Pagamenti da uno a tre-quattro anni che ammontano, solo nel sistema associativo che conta 8 mila pmi, a 320 milioni di euro. È con questi dati, che dimostrano la drammatica penalizzazione dei ritardi, che l'Aniem, l'Associazione nazionale pmi edili manifatturiere, fa appello al Governo «affinchè rettifichi lo schema di decreto legislativo di recepimento della direttiva europea sui ritardi di pagamento, approvato dal Consiglio dei Ministri, nei giorni scorsi, includendo nel suo ambito di applicazione il settore dei lavori pubblici».

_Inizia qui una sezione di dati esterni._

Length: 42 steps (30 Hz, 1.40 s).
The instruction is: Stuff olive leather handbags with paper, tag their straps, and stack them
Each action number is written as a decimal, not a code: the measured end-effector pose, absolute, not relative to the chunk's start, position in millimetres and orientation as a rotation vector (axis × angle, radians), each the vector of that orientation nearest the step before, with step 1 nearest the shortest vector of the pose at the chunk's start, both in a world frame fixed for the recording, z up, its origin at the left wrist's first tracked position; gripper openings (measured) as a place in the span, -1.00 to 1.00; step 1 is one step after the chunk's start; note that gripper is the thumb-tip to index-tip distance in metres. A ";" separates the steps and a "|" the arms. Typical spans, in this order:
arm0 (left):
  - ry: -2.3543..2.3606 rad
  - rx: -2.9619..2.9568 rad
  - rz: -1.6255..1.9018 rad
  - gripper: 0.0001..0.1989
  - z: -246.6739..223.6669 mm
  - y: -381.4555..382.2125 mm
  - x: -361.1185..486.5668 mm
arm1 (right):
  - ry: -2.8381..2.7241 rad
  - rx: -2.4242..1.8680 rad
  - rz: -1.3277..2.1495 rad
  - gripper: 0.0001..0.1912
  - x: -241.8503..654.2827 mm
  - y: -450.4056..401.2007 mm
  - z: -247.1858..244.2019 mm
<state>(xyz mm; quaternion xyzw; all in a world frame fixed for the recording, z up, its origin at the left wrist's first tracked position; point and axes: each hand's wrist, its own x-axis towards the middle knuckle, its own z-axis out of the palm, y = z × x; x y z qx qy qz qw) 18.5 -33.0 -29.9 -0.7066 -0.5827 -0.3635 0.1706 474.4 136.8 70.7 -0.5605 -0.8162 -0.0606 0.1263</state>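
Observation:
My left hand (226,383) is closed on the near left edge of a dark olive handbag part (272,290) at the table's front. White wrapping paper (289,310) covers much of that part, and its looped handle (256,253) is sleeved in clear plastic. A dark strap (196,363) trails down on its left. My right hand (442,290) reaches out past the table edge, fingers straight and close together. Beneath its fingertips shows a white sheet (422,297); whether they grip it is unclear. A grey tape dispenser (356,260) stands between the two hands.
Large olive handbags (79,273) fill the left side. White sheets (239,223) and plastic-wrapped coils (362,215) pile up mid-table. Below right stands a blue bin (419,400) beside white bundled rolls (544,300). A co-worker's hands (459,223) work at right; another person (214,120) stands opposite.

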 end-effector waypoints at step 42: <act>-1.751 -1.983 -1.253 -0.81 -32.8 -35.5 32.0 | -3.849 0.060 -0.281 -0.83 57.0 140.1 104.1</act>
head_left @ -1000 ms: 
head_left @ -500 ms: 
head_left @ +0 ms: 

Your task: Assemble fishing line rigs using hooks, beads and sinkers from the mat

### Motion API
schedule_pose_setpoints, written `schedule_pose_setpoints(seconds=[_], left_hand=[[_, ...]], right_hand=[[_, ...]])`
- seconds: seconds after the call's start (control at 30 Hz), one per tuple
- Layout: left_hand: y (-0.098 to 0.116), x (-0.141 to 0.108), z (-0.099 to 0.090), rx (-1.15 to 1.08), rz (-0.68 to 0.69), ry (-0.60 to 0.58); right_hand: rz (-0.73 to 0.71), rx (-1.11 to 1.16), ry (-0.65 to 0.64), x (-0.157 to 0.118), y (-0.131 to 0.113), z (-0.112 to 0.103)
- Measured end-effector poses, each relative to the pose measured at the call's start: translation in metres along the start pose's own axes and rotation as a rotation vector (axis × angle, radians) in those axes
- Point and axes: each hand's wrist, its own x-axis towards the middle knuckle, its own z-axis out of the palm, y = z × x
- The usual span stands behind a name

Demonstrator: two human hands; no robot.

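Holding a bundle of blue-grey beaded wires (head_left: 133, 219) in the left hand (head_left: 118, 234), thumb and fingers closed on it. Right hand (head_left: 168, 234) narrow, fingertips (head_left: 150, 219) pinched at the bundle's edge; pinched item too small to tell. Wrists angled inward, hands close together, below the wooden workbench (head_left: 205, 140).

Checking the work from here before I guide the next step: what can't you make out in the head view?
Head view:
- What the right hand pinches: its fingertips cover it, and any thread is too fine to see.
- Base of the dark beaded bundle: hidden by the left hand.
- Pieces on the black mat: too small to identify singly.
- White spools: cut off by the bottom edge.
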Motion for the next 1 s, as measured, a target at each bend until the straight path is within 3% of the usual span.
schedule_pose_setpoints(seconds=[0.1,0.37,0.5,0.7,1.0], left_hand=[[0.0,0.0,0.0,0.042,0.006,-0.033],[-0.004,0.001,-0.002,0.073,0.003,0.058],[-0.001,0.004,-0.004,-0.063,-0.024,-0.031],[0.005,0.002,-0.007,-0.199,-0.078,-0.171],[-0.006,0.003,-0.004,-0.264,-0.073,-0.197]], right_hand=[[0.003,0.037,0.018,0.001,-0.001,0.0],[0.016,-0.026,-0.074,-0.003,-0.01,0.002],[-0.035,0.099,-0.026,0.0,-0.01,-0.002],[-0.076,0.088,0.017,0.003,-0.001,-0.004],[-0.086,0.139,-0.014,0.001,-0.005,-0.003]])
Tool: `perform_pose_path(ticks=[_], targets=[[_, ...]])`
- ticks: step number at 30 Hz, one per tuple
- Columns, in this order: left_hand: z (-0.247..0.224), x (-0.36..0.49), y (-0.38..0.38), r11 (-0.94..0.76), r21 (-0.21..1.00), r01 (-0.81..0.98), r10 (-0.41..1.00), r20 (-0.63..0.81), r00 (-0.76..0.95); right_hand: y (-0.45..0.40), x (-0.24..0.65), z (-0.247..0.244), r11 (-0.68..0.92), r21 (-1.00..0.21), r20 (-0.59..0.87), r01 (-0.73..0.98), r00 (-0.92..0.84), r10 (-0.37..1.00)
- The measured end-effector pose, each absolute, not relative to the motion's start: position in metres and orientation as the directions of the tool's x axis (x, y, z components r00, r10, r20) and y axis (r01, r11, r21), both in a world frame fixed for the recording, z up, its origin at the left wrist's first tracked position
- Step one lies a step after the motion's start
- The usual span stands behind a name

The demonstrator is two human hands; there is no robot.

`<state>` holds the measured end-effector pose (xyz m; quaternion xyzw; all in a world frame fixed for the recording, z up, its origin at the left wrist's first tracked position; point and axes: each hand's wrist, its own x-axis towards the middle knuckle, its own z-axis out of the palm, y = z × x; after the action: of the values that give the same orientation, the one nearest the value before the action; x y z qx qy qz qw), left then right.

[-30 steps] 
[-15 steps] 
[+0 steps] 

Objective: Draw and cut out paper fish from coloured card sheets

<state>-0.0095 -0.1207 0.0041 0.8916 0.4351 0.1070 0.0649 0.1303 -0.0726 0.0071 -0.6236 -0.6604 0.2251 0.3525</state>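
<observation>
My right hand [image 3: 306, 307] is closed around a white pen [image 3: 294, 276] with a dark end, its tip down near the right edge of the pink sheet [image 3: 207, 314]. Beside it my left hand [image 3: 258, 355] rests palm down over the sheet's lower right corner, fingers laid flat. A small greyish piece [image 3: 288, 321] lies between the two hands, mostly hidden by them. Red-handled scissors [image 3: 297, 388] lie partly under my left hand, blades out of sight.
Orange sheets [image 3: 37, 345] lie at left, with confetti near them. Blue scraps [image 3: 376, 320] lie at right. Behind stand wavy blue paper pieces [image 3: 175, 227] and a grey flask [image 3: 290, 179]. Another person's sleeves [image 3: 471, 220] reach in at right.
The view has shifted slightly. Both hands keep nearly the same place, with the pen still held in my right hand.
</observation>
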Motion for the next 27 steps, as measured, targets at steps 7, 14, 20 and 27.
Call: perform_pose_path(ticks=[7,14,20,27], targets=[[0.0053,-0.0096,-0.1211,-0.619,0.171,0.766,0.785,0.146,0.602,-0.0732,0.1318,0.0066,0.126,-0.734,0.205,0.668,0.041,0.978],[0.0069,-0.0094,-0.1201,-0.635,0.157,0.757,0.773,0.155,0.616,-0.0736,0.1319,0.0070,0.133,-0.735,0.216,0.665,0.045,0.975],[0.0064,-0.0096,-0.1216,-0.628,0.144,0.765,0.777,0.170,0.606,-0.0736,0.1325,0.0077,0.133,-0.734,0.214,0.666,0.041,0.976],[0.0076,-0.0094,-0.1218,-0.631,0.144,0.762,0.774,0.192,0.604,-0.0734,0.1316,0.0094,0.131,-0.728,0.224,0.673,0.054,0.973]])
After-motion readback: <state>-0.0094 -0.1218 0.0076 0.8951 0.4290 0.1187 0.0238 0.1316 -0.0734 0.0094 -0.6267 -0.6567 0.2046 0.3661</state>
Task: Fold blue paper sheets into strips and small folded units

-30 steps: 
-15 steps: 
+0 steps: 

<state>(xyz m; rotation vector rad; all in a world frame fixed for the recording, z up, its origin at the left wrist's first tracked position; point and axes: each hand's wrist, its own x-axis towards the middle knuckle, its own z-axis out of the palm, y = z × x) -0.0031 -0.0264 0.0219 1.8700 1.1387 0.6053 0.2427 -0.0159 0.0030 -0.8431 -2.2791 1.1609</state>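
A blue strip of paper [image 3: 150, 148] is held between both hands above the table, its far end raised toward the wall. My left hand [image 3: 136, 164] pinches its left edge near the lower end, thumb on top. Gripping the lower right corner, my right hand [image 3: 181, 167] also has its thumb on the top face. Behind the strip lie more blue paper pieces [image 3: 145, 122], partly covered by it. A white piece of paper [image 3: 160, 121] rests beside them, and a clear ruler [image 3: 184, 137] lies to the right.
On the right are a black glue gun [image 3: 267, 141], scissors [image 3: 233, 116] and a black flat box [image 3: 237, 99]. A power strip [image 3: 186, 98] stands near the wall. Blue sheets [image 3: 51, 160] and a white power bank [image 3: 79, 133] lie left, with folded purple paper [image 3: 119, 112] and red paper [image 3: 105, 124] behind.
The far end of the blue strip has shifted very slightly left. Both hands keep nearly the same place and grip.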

Il Parlamento Europeo ha infatti imposto il limite per il pagamento di una fattura per beni e servizi, sia nel settore pubblico sia in quello privato, di 30 giorni. «Il Governo, in questo frangente, non può abbandonare un settore trainante per il mondo dell'economia come quello delle costruzioni -commenta Dino Piacentini, presidente di Aniem - creando delle evidenti disparità di trattamento tra diversi settori produttivi, lavori, forniture e servizi, le cui discipline, peraltro, risultano ormai unificate attraverso il Codice dei contratti. Ci aspettiamo - continua Piacentini- un ripensamento immediato e un intervento responsabile. La piccola e media impresa dell'edilizia e', di fatto, il settore maggiormente colpito da questo grave fenomeno».